Nanny sbuffava mentre trascinava la figura rotondetta su e giù per le scalinate di marmo.
Niente, di André non c'era la benché minima traccia.
"Oh, guarda te cosa mi tocca fare alla mia età; correre dietro a un bambino scapestrato...".
Una vocetta dietro di lei la fece voltare di scatto: "Mi cercavi, nonna?"
"Si può sa…" il resto della frase rimase in gola all'anziana donna, che si sistemò meglio gli occhiali sul naso camuso e fissò in viso il nipote. "Cosa ti è successo?"
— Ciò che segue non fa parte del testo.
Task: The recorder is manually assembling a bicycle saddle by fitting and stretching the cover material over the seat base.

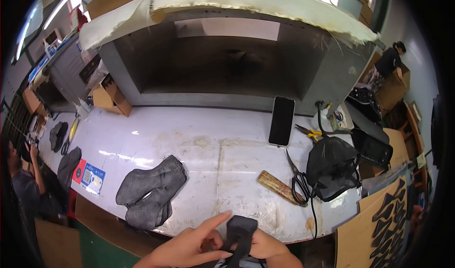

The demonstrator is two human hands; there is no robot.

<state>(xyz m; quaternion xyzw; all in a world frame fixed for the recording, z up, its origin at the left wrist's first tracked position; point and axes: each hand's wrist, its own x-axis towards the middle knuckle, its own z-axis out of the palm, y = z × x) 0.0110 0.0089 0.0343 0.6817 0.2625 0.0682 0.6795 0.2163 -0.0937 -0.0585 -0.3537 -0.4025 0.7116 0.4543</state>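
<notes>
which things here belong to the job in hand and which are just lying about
Probably in use:
black, soft-looking looped piece, held in the right hand, left hand at it
perhaps the dark grey, folded fabric-like pieces, similar in look

Apparently just lying about:
black-screened rectangular phone
yellow-and-black metal pliers
black-handled metal scissors
scuffed brown oblong bar
black, rounded mesh item
</notes>
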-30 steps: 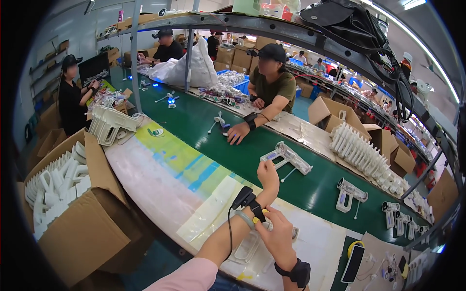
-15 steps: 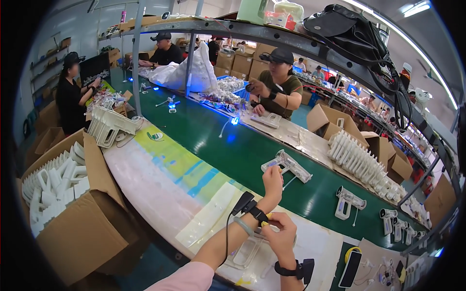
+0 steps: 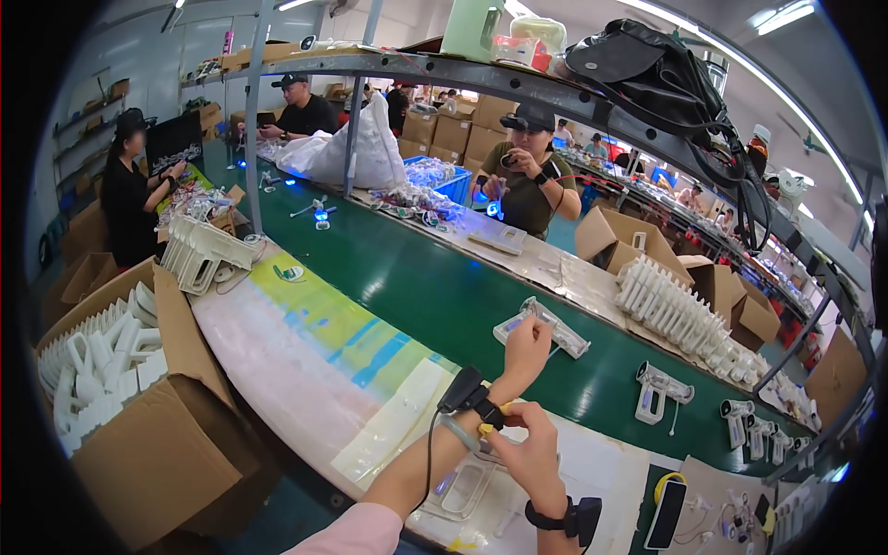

In effetti, Andrè aveva uno sfregio in viso e perdeva sangue da una ferita sul polso. Non sembrava particolarmente turbato, però.
"Mi stavo allenando con Oscar…" il bambino rispose facendo spallucce.
"Oh! Spero che tu non le abbia ferito il suo bel visino."
André la fissò a sua volta con un'espressione seria dipinta in volto. "Io cerco di prendermi tutte le ferite per lei. Lo so che devo stare attento. Se la ferirei, ci sta male"
"Se la ferissi, ci starebbe male."
Nanny trasalì visibilmente nel vedere lo sguardo serio di suo nipote.
"Sì, sì, va bene." Riprese. "Ho bisogno di te, aiutami a portare su questa biancheria stirata che la devo mettere nei bauli. Tieni, asciugati il sangue. Con la fatica che ho fatto, ci mancherebbe altro che macchiassi tutto…" e gli porse un candido fazzoletto inamidato che nel frattempo aveva recuperato da una tasca.
André gettò uno sguardo al mucchio di batista profumata e orlata di nastri che la nonna teneva tra le braccia, in precario equilibrio: di solito i bauli venivano preparati per il Generale quando partiva per una missione o un viaggio. Ma quella biancheria non era certo di un uomo. "Chi parte?"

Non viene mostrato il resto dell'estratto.